/
Because if you’re not getting fit and saving the planet while hard at work, are you really doing enough?
In case your New Year’s resolutions include more multitasking, Acer has a new bike desk for that. Called the eKinekt BD 3, the bike desk is meant to allow you to work, exercise, and generate your own clean electricity all at once. Pedaling the bike produces a small amount of kinetic energy that you can use to charge devices from the desk.
Cycling at a somewhat leisurely pace of 60 RPM (revolutions per minute) for an hour can generate up to 75 watts of power, according to Acer. Converting that to kilowatt-hours (assuming you use those 75 watts in an hour) and plugging it into the EPA’s Greenhouse Gas Equivalencies Calculator, you might prevent emissions equivalent to walking rather than driving 0.132 miles in a gas-fired car.
In a nutshell, that’s not a whole lot of avoided pollution or clean energy. For context, the iPhone 13 Pro Max can draw close to 30 watts from the wall with a fast charger and juice up fully in under 90 minutes.
Acer’s bike desk has two USB Type-A ports and one USB Type-C port to plug multiple devices into at once — and doing so just might motivate a tougher workout. The bike desk can function in “Working” or “Sports” mode. Basically, the rider can sit upright on the bike while typing — or push the desktop further back to make space to lean forward and intensify the workout. It also comes with a smartphone app for users who want to know how long they’ve been cycling, how many calories they burned, and the amount of watts they generated.
Acer introduced the bike desk today during CES “to empower sustainable and healthier lifestyles.” But the “healthier lifestyle” is probably easier to achieve than a big environmental impact with this product.
Plenty of companies have been marketing their gear as environmentally friendly to entice consumers, even though the real-world benefits don’t often amount to much.
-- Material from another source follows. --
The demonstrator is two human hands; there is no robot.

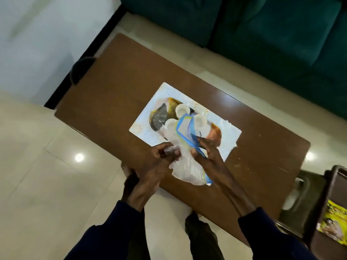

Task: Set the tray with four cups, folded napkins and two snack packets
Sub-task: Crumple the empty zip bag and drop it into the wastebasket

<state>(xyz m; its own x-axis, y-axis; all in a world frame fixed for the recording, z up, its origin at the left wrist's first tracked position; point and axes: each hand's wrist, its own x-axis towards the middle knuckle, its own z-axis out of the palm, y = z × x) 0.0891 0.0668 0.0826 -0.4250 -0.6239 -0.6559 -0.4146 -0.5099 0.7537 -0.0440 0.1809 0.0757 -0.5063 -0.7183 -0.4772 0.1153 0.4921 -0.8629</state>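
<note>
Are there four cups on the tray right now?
No, only three white cups show on the tray; both hands hold a plastic bag.

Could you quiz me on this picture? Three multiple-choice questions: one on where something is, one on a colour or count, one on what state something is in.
1. Where does the tray lie?
A. on the sofa
B. on the brown table
C. on the floor

2. How many white cups show on the tray?
A. three
B. one
C. six

3. What are both hands doing?
A. resting flat
B. lifting the tray
C. gripping a clear plastic bag

Answers: 1 B, brown tabletop surrounds the tray. 2 A, three round rims show. 3 C, the left hand and right hand pinch the bag.
</note>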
Acer jumps on that bandwagon with another environmental claim it makes with the eKinekt BD 3: the desktop and “casing that protects the bike’s components” are made with post-consumer recycled plastic. But even when gadgets are made partially with recycled plastic, it can often perpetuate the consumption of new plastics since it’s really difficult to make a device entirely with the recycled material.
Hopefully the computer company makes a decent enough bike to at least make the eKinekt BD 3 a fun ride. At $999 when it’s scheduled to drop in North America in June, it’s certainly a pricey ride. Acer says the bike desk will also become available in Europe, the Middle East, and Africa in June and in Taiwan in April.
You might be able to try out similar contraptions, called “WeBike” cycling desks at rail stations and airports without dropping the same kind of cash. They’ve been peppered throughout Europe since at least 2014.